Afinal, o novo valor de R$ 1.621, que representa um aumento de cerca de 6,79% sobre o montante anterior, também foi adotado por outros benefícios, como os administrados pelo Instituto Nacional do Seguro Social (INSS).
Com isso, recursos como aposentadorias e o Benefício de Prestação Continuada (BPC) passaram a ter o valor de R$ 1.621 como seu novo piso, garantindo aos beneficiários um pagamento mais alinhado com a realidade atual.
Inclusive, essa não foi a única mudança que o reajuste causou ao BPC, já que o limite de renda exigido para garantir o direito ao benefício também foi atualizado, subindo para R$ 405,25.
Isso porque a regra geral do benefício estabelece que a renda familiar per capita dos contemplados deve ser de até 1/4 do salário mínimo. Com o reajuste, cidadãos com rendimentos próximos a esse limite passam a ter maior possibilidade de acesso ao programa.
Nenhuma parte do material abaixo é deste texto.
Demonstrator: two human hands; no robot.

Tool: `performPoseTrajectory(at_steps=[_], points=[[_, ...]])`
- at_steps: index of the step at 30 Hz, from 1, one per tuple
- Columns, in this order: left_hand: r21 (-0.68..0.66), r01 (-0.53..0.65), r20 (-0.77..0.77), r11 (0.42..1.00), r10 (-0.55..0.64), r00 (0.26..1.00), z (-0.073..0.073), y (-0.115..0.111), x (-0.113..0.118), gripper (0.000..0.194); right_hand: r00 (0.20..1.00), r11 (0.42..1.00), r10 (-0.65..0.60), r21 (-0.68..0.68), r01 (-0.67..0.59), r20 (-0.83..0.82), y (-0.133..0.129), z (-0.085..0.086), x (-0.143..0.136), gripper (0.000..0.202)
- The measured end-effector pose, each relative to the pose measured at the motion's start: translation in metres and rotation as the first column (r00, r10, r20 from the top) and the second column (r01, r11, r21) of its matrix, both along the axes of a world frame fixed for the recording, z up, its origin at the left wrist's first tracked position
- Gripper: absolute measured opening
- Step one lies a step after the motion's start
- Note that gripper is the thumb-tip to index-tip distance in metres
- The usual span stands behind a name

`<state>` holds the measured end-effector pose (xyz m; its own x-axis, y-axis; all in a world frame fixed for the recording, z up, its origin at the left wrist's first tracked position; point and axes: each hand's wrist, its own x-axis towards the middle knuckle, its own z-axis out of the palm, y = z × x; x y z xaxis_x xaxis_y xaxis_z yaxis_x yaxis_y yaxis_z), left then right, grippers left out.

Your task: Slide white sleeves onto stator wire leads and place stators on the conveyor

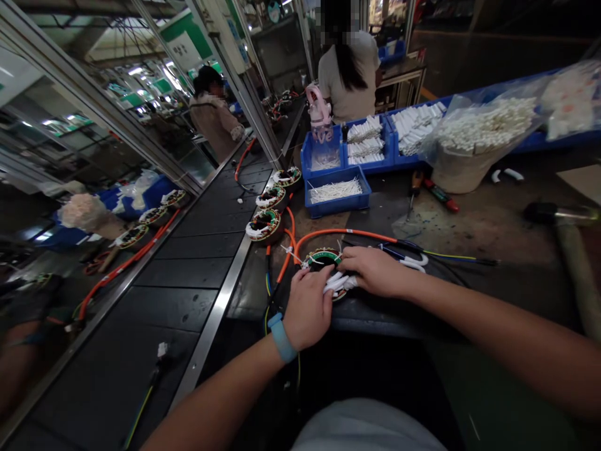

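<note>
A round motor stator (323, 255) with a green board inside its ring lies near the front edge of the workbench. White sleeving (337, 283) covers wires along its near side, and thin white cable ties stick up from its far left. My left hand (307, 307), with a blue band at the wrist, grips the stator's left side, thumb against the sleeving. From the right, my right hand (373, 269) closes its fingers on the white sleeving at the rim; its fingertips are partly hidden. An orange cable (347, 232) curves behind both hands.
Blue bins (323, 160) of white tubes and a small tray (338, 210) of cable ties stand behind. A bagged bucket (457, 169), a screwdriver (414, 188) and a hammer (563, 216) lie rightward. More stators (263, 227) line the conveyor (164, 294). Co-workers sit beyond.
</note>
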<state>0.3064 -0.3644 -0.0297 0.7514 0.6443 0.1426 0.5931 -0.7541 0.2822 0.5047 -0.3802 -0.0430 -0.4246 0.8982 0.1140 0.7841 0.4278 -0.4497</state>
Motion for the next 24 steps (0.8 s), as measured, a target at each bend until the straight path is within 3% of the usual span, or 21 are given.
performPoseTrajectory(at_steps=[3, 6, 9, 12, 14, 17, 19, 21, 24], points=[[0.084, 0.014, -0.155, 0.996, -0.001, 0.988, 0.01, -0.006, 0.006, 0.03, 0.996, 0.998, 0.065, -0.025, -0.063, 0.056, 0.008, 0.011, 0.001, 0.017], [0.132, -0.026, -0.172, 0.991, 0.049, 0.984, 0.006, -0.012, 0.012, 0.026, 0.987, 0.996, 0.085, -0.028, -0.082, 0.133, 0.013, 0.019, 0.0, 0.015], [0.212, -0.097, -0.052, 0.972, 0.111, 0.992, -0.017, -0.011, 0.014, 0.047, 0.975, 0.994, 0.107, -0.03, -0.103, 0.197, 0.016, 0.023, -0.003, 0.011], [0.287, -0.101, 0.023, 0.953, 0.098, 0.995, -0.043, -0.004, 0.014, 0.043, 0.968, 0.991, 0.133, -0.03, -0.13, 0.213, 0.018, 0.024, -0.004, 0.008], [0.28, -0.094, 0.036, 0.955, 0.087, 0.996, -0.051, -0.003, 0.013, 0.04, 0.968, 0.99, 0.143, -0.028, -0.141, 0.208, 0.018, 0.024, -0.004, 0.007], [0.181, -0.041, 0.07, 0.983, 0.029, 0.997, -0.039, -0.004, 0.004, 0.045, 0.973, 0.991, 0.131, -0.025, -0.128, 0.191, 0.016, 0.021, -0.002, 0.009], [0.064, 0.101, 0.06, 0.993, -0.105, 0.993, -0.019, -0.001, -0.007, 0.064, 0.979, 0.994, 0.111, -0.023, -0.109, 0.171, 0.014, 0.017, 0.0, 0.012], [-0.039, 0.268, 0.013, 0.963, -0.267, 0.964, 0.002, 0.009, -0.021, 0.076, 0.986, 0.996, 0.092, -0.018, -0.09, 0.141, 0.011, 0.015, 0.001, 0.012], [-0.036, 0.325, -0.057, 0.945, -0.326, 0.943, 0.016, 0.03, -0.035, 0.056, 0.991, 0.998, 0.066, -0.016, -0.065, 0.113, 0.009, 0.014, 0.001, 0.011]])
Como receber o BPC: regras para garantir o pagamento mensal
Vale ressaltar que o limite de renda é apenas um dos critérios do BPC, que atua como uma espécie de “aposentadoria assistencial”. Para garantir o pagamento mensal concedido pelo benefício, indivíduos interessados ainda precisam atender às seguintes exigências:
- Ter 65 anos ou mais ou possuir deficiência comprovada por avaliação;
- Estar inscrito e com os dados atualizados no Cadastro Único para Programas Sociais (CadÚnico);
- Ter CPF regular;
- Possuir registro biométrico válido.
Para solicitar o benefício, basta entrar em contato com a autarquia por meio do telefone 135, comparecer a uma agência da Previdência Social ou utilizar o aplicativo ou site “Meu INSS” e seguir as orientações específicas de cada canal.